Do I Have To Be The World's Champion Blind Lady?: Wait Until Dark (1967)

I went into Wait Until Dark not realizing who Terence Young one, only to do a quick IMDB search and realize he is responsible for the earliest, and, and to some degree, best James Bond films.  Once again this creates a film that is not entirely a horror genre film, but instead a thriller in which one woman attempts to save her life, while also dealing with the troubles of blindness along the way, which appear to manifest themselves in both a physical and metaphorical way.  Wait Until Dark carries a level of suspense that is almost Hitchcockian in its composition and a couple of extremely wry moments of humor that hearken back to Audrey Hepburn's performance a few years earlier in Charade.  While one could definitely argue for this film being a bit on the slow side I would venture to say that the closing moments are so damned rewarding and well-executed that the wait is certainly justified and Wait Until Dark consists of some excellent characters, all with brilliant performances, non greater than Alan Arkin as a psychotic killer whose poise and planning are inconceivably precise.  The world of Wait Until Dark moves dangerously around being ruled by contingency and change, quite similar to a film noir movie and manages to set nearly all of its scenes within an apartment, quite similar, but not as technologically brilliant as Rope.  From the hip title cards, to the technicolor palette of the film and right down the the sleek fashions worn by the characters in the film, Wait Until Dark is a movie from Hollywood that simply is no longer made and certainly suffers from a lack of awareness.  Not to mention, considering that this is a month dedicated to horror movies, Wait Until Dark definitely has its share of tense moments, as well as one genuine scare jump.

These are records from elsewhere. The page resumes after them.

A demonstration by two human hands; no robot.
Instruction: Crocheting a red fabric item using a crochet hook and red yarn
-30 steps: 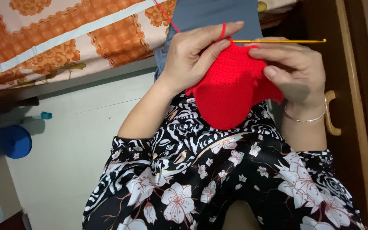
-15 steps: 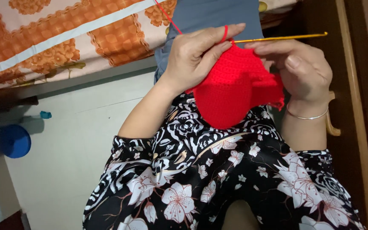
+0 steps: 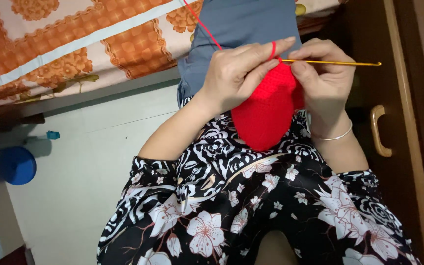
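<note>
Our left hand (image 3: pixel 239 73) pinches the red crochet piece (image 3: pixel 266 115), red yarn (image 3: pixel 203 23) looped over its forefinger. Our right hand (image 3: pixel 322 78) grips the golden crochet hook (image 3: pixel 337 62) closed.

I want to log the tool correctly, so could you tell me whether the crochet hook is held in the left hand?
No, the right hand grips the golden crochet hook, while the left hand holds the red crocheted piece.
</note>
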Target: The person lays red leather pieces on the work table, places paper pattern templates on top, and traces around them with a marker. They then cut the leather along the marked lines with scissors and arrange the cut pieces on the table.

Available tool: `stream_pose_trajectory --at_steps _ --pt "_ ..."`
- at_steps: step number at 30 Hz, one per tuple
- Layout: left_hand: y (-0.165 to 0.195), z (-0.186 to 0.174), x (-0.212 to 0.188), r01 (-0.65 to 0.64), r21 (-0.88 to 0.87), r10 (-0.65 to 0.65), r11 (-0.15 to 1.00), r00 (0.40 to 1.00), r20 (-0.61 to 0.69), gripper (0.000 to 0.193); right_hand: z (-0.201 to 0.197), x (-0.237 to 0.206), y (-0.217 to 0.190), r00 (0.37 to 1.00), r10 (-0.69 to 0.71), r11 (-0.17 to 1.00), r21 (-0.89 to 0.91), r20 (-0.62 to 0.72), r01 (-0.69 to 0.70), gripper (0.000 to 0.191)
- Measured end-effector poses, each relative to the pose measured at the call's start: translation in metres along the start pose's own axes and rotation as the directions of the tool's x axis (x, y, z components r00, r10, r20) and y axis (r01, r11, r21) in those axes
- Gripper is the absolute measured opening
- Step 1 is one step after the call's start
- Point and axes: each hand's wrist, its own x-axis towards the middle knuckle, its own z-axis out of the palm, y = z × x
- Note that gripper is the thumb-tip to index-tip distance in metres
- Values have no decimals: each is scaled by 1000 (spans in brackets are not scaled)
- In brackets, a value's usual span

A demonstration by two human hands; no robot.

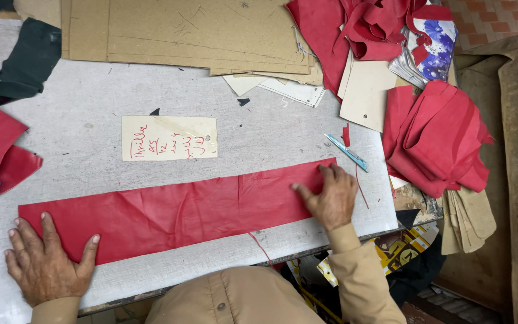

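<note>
Head view. We see a long red leather strip (175, 210) lying flat across the grey table (79, 126), running from lower left up to the right. Our left hand (46, 261) rests palm down with fingers spread on the strip's near left end; our right hand (331, 195) presses flat on its far right end, fingers extended. Neither hand grips anything: both are open and well apart, one at each end. We judge the strip thin, light and limp, creased along its middle, so it is best held by pinning its ends flat or pinching an edge. A blue-handled knife (346, 152) lies just beyond the right hand; a handwritten card (169, 138) sits above the strip, near red scraps (436, 138).
</note>
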Motion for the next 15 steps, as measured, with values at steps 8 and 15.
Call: stream_pose_trajectory --at_steps 8,15 --pt "-3 8 -4 -32 23 33 999 997 -72 101 -53 138 42 787 -364 914 -355 -497 198 56" --pt "-4 12 -1 -117 -50 107 992 978 -179 98 -47 140 18 834 -369 929 -192 -410 316 28"
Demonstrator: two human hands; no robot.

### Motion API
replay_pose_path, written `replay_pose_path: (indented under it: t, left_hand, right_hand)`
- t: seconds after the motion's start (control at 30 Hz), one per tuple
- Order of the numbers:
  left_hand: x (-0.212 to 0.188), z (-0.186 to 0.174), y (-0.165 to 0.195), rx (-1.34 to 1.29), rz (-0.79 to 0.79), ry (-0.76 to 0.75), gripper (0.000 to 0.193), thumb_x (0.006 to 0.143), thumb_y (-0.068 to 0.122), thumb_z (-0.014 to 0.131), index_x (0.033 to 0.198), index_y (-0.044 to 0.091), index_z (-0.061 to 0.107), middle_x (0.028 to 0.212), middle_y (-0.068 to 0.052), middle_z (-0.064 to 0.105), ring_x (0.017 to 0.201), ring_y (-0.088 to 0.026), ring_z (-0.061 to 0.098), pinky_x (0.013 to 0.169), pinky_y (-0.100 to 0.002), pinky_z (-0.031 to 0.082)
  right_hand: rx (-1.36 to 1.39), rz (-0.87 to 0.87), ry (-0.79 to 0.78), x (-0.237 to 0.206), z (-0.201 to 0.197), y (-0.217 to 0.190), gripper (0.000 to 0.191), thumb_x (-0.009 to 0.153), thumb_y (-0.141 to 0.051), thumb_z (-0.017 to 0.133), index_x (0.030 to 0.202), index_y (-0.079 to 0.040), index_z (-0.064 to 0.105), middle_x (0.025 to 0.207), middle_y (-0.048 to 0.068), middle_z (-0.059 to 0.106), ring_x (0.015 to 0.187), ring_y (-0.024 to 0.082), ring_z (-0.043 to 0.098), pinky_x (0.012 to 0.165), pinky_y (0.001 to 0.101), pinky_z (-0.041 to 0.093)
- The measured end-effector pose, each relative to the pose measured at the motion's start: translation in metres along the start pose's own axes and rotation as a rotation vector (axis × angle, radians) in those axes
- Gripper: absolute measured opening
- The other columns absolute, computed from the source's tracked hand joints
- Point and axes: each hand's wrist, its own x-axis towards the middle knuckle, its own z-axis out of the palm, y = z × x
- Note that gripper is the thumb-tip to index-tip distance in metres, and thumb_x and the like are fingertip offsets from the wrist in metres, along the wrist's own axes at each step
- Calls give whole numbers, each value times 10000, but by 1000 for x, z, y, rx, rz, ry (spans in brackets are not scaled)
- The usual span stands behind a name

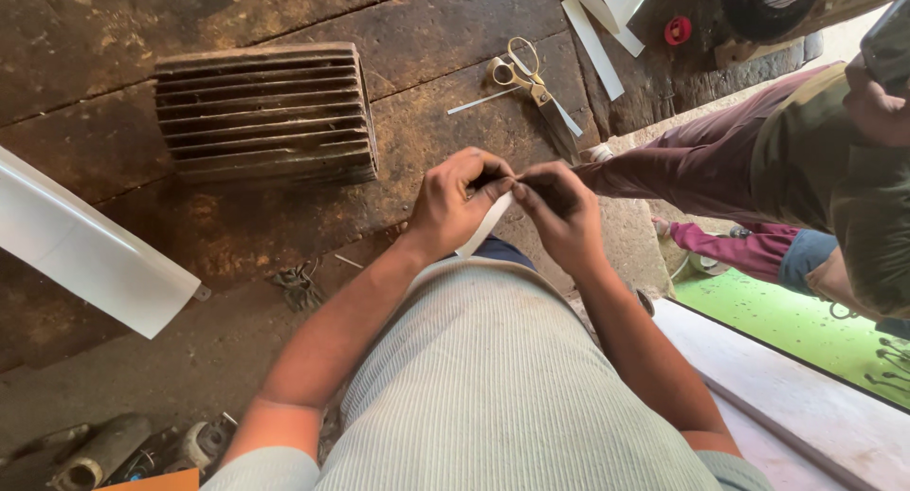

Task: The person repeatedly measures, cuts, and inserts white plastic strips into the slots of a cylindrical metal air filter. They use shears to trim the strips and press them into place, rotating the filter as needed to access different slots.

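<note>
My left hand [453, 205] and my right hand [559, 211] meet in front of my chest, both pinching a narrow white paper strip [483, 227]. The strip's upper end is hidden between my fingertips and its lower end hangs down toward my shirt. Both hands hover above a dark, worn wooden workbench [284, 226].
A ribbed metal motor housing [265, 112] lies on the bench to the left. Scissors [531, 79] and white paper strips [592, 45] lie farther back, with a red cap [677, 30]. A white sheet [85, 249] lies at left. Another person [806, 159] sits at right.
</note>
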Motion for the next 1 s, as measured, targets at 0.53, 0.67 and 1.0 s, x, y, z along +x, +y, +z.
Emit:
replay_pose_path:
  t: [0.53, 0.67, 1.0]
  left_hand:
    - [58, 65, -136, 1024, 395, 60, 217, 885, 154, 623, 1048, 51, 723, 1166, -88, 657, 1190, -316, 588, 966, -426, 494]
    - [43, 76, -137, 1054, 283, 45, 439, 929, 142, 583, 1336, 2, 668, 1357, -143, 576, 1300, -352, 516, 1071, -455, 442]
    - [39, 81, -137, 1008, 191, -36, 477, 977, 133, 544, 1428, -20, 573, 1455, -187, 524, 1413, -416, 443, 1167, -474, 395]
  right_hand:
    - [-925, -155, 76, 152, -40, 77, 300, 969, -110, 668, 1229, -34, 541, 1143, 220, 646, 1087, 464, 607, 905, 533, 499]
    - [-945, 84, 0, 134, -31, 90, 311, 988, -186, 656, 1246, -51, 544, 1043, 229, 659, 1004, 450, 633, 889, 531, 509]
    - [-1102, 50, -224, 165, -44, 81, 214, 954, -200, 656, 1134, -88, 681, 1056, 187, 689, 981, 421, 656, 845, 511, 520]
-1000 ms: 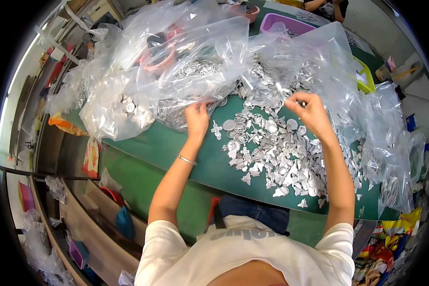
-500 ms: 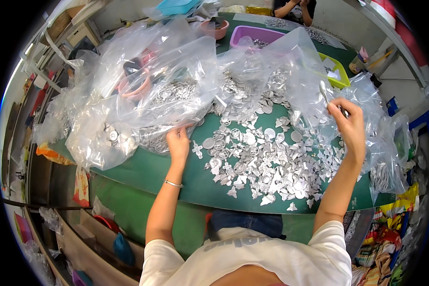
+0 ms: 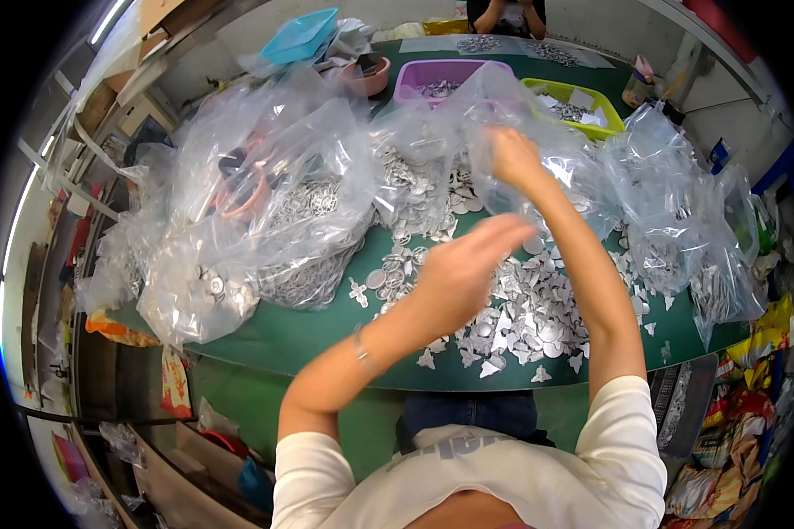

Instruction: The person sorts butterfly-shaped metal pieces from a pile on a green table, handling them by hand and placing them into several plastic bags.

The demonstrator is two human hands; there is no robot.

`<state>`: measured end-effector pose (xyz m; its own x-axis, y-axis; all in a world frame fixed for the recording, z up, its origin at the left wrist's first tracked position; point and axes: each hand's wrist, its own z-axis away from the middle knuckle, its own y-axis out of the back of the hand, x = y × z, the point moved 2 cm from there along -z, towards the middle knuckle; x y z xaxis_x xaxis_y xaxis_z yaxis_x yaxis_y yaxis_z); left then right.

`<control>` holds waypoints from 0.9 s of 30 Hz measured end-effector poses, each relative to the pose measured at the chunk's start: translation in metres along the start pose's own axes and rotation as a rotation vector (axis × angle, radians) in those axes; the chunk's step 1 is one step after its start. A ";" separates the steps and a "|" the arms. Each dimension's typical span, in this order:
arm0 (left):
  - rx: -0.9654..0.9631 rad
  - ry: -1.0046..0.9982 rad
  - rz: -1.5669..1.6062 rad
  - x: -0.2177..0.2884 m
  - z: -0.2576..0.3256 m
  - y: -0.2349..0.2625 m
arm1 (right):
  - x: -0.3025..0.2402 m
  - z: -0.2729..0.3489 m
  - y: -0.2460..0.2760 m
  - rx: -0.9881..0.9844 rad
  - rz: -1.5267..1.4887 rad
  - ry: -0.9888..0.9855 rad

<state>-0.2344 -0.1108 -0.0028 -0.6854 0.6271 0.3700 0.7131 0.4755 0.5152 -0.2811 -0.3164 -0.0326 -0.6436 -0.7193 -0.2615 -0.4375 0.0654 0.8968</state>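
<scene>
1. Head view, change since the earlier frame: both hands have been shifted. The left hand [image 3: 460,271] has been carried rightward from the edge of the bag of metal rings [image 3: 302,242] to a place over the heap of flat grey metal pieces [image 3: 543,326]; the right hand [image 3: 515,160] has been brought leftward from the heap's right side to the clear plastic bags beyond it.

2. Head view, fingers: those of the left hand are stretched out and held close together, pointed rightward; they are blurred, and whether anything is gripped cannot be told. Those of the right hand are bent against or just before an upright clear plastic bag [image 3: 478,99]; whether its film is pinched cannot be told.

3. Head view, key relation: the heap is spread on the green table [image 3: 395,377] below and to the right of the left fingers, and is partly hidden by that hand; no single long axis is shown by it. By the left hand it is approached more nearly than by the right, whose fingertips are set beside the upright bag.

4. Head view, surroundings: a purple basin [image 3: 403,86] and a lime-green basin [image 3: 602,132] are placed beyond the bags.
</scene>
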 end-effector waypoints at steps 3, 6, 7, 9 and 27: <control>-0.341 0.137 -0.389 -0.020 -0.060 -0.039 | 0.015 0.005 -0.006 0.182 0.028 0.206; -0.318 0.247 -0.681 -0.083 -0.078 -0.039 | 0.037 0.000 0.007 0.107 0.220 0.198; -0.430 0.219 -0.738 -0.119 -0.075 -0.034 | 0.068 -0.008 0.002 0.105 0.370 0.161; -0.514 0.235 -0.818 -0.163 -0.060 -0.024 | 0.092 -0.015 -0.006 0.162 0.538 0.127; -0.141 0.614 -0.232 -0.247 -0.074 -0.025 | 0.089 0.012 -0.041 -0.129 0.628 0.743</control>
<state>-0.0938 -0.3227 -0.0494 -0.8078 0.0334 0.5885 0.5393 0.4448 0.7150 -0.3285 -0.3749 -0.0967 -0.1575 -0.8344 0.5282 -0.0497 0.5409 0.8396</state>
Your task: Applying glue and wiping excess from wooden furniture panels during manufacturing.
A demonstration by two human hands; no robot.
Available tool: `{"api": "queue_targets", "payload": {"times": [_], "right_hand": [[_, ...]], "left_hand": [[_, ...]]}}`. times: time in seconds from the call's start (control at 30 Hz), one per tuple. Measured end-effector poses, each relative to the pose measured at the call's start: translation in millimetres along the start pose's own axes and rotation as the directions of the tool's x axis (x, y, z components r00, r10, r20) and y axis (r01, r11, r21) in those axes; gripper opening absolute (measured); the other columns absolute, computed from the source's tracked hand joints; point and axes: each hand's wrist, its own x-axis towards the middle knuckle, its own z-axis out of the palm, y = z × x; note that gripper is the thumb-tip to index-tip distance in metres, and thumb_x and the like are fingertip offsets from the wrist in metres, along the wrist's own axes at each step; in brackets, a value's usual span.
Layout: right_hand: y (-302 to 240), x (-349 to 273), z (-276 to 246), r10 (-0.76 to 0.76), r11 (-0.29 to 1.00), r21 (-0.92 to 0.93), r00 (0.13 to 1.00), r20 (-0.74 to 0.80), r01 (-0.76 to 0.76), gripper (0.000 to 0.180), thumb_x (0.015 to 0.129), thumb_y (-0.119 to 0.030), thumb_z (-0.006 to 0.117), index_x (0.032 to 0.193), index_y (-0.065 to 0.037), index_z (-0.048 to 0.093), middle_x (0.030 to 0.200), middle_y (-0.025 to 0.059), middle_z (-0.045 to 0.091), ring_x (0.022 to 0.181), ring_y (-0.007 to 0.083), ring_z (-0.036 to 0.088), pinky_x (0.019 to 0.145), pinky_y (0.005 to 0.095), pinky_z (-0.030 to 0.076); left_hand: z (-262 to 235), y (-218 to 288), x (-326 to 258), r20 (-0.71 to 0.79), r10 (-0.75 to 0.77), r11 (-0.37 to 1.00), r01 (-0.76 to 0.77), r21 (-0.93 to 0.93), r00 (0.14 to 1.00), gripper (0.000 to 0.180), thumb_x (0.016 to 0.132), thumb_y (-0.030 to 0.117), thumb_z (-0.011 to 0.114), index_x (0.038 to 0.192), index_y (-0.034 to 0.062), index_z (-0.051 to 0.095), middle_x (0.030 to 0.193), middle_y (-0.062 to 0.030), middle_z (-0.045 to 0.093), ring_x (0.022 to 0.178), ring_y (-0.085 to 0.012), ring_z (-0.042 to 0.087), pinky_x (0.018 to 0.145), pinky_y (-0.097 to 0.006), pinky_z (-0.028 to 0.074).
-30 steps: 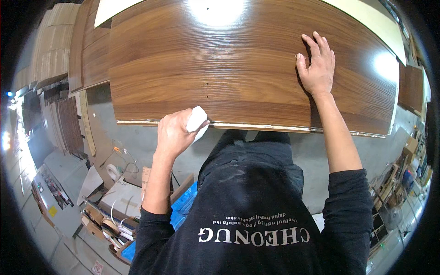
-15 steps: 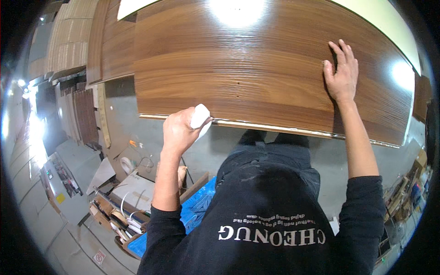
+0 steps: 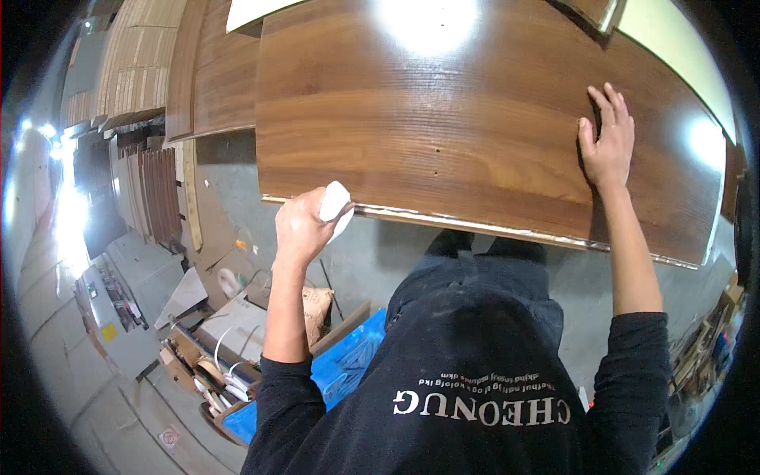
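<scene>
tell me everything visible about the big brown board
The brown board lies flat across the view's upper half, wood-grained and glossy under glare. Small dark holes mark its face; a pale strip runs along its near edge. The left hand holds white cloth or paper at that edge; the right hand rests on its right part.

At the near edge of the board (image 3: 356, 119), by its left end, is the left hand (image 3: 302, 226) with the cloth (image 3: 335, 203); the right hand (image 3: 611, 150) lies on the board's right part. Left of the board is a panel (image 3: 222, 79), then stacked sheets (image 3: 138, 59).
</scene>
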Motion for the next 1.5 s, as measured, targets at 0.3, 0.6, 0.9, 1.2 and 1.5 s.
{"api": "queue_targets", "payload": {"times": [0.3, 0.6, 0.9, 1.2, 1.5], "right_hand": [[-25.2, 5.7, -16.1, 0.127, 0.989, 0.059, 0.980, 0.152, -0.137, 0.051, 0.080, -0.031, 0.055, 0.129, -0.018, 0.048, 0.144, 0.0117, 0.035, 0.136, 0.0326, 0.027, 0.112, 0.0529, 0.018], [-20.6, -2.5, -19.2, 0.140, 0.980, 0.118, 0.979, 0.151, -0.158, 0.052, 0.082, -0.035, 0.057, 0.131, -0.020, 0.046, 0.143, 0.0105, 0.035, 0.137, 0.0299, 0.025, 0.113, 0.0504, 0.019], [-21.2, -1.1, -19.9, 0.135, 0.978, 0.139, 0.982, 0.129, -0.153, 0.051, 0.082, -0.035, 0.057, 0.130, -0.020, 0.047, 0.143, 0.0107, 0.035, 0.137, 0.0306, 0.026, 0.112, 0.0514, 0.019], [-21.8, -3.8, -5.9, 0.081, 0.985, 0.142, 0.991, 0.107, -0.096, 0.048, 0.077, -0.029, 0.058, 0.123, -0.017, 0.051, 0.140, 0.0144, 0.038, 0.133, 0.0366, 0.029, 0.109, 0.0556, 0.022], [-11.7, 11.5, -7.7, 0.026, 0.998, 0.054, 0.999, 0.024, -0.027, 0.050, 0.080, -0.023, 0.059, 0.129, -0.018, 0.049, 0.141, 0.0097, 0.039, 0.132, 0.0332, 0.034, 0.106, 0.0538, 0.027]], "left_hand": [[-10.7, -6.7, -6.6, -0.085, 0.008, 1.000, -0.010, -0.019, 0.996, 0.025, 0.072, 0.035, 0.073, 0.074, 0.0103, 0.066, 0.071, -0.0153, 0.064, 0.069, -0.0375, 0.061, 0.060, -0.045, 0.048], [7.3, -15.9, -4.6, -0.107, -0.042, 0.993, 0.029, -0.115, 0.993, 0.029, 0.064, 0.037, 0.081, 0.069, 0.0117, 0.068, 0.063, -0.0125, 0.063, 0.063, -0.0351, 0.062, 0.059, -0.042, 0.048], [11.3, -23.5, -2.8, -0.141, -0.019, 0.999, 0.013, -0.047, 0.990, 0.034, 0.064, 0.045, 0.079, 0.068, 0.0134, 0.068, 0.063, -0.0102, 0.064, 0.063, -0.0332, 0.063, 0.058, -0.043, 0.049], [11.1, -29.8, -10.8, -0.105, 0.037, 0.998, -0.043, -0.053, 0.994, 0.023, 0.072, 0.037, 0.072, 0.078, 0.0151, 0.069, 0.076, -0.0128, 0.066, 0.072, -0.0355, 0.063, 0.063, -0.046, 0.049], [-12.5, -20.2, 3.8, -0.081, 0.001, 0.994, -0.010, -0.111, 0.997, 0.023, 0.075, 0.031, 0.073, 0.081, 0.0095, 0.067, 0.077, -0.0153, 0.065, 0.074, -0.0366, 0.061, 0.063, -0.043, 0.048]]}}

The film begins in a drug heist manner with a woman named Lisa (Samantha Jones) waiting for an old man to fill a doll with heroin, prior to her smuggling it on a plane from Montreal to New York City, however, upon arrival she realizes she is being trailed and passes the doll off to a man she met on the plane named Sam (Efrem Zimbalist Jr.) who is a photographer in New York.  Upon attempting to access the doll later, Sam is unable to find it, due a neighbor girl borrowing it without permission, and dismisses the entire event leaving his blind wife Susy (Audrey Hepburn) to deal with the aftermath, which involves a group of henchmen and a hired killer trailer her with the intent of finding the doll.  The henchmen Mike (Richard Crenna) and Carlino (Jack Weston) play a friend of Sam's and a cop respectively who try to play up on Suzy's blindness to scare her into returning the doll, while the assassin Harry Roat (Alan Arkin) plays a handful of different roles, which becomes immediately suspicious to Susy who has learned to listen to sound clues besides ones voice for identification, taking note of a particular limp of Roat's.  Once Susy metaphorically sees that she is being tricked she plans, along with the help of a neighbor girl named Gloria (Julia Herrod) a means to protect the doll as well as her self which includes employing a non-verbal communication system with Gloria as well as removing every light from the apartment to gain an advantage over her non-blind attackers.  Mike and Carlino forfeit when the realize they are no matter for the cunning woman, only to be killed by the maniacal Roat, who then takes it upon himself to attack Susy and attempt to rape her, something we are led to believe he also did to Lisa.  Ultimately, Susy wins out and is rewarded with the loving return of her husband Sam.

I could play up on blindness as metaphor in this film, but that is far to easy of a reading and is probably exhausted at this point in time, instead I would rather focus on what this film says about intersectionality and how we define and acknowledge able-bodied individuals in society.  Susy is certainly at a disadvantage in some ways, in that she is sequestered to a rather indoor life, because it is dangerous for her to walk across even at cross walks without loosing her sense of direction and becoming a point of frustration for everyone in her path, of course, this says a lot about a groups inability to help when they would rather honk at a blind woman than get out of their car and help her cross the street.  Furthermore, even in a house prepared for her to move about blindly, the slightest movement of a chair or relocation of a object can throw one's entire ability to navigate a space in the way an able-bodied person might, something that is emphasized multiple times throughout the film.  However, what is perhaps most interesting is that it reconsiders how we discuss a blind body.  In societal conceptions of blindness we either assume a person to be born blind or to acquire the unfortunate trait in their old age, yet in the case of Susy she is a fairly young woman who has gained the handicap while still able, causing distress for herself, as well as those who help her, as is realized in scenes of frustration with both Sam and Gloria, yet in times of adversity, it is shown that Susy can not only be self-sustaining, but excel in self-preservation as well, a complete reconsidering of how a blind person engages with the world.  Furthermore, this film also deals heavily with theories of gaze in horror films.

Key Scene:  The closing moments between Hepburn and Arkin are cinema gold.

I am glad to have made a blind (no pun intended) purchase of this brilliant film and cannot recommend it enough, should you find yourself a fan of any of the people involved I would suggest purchasing the DVD immediately, however renting might be the best initial option.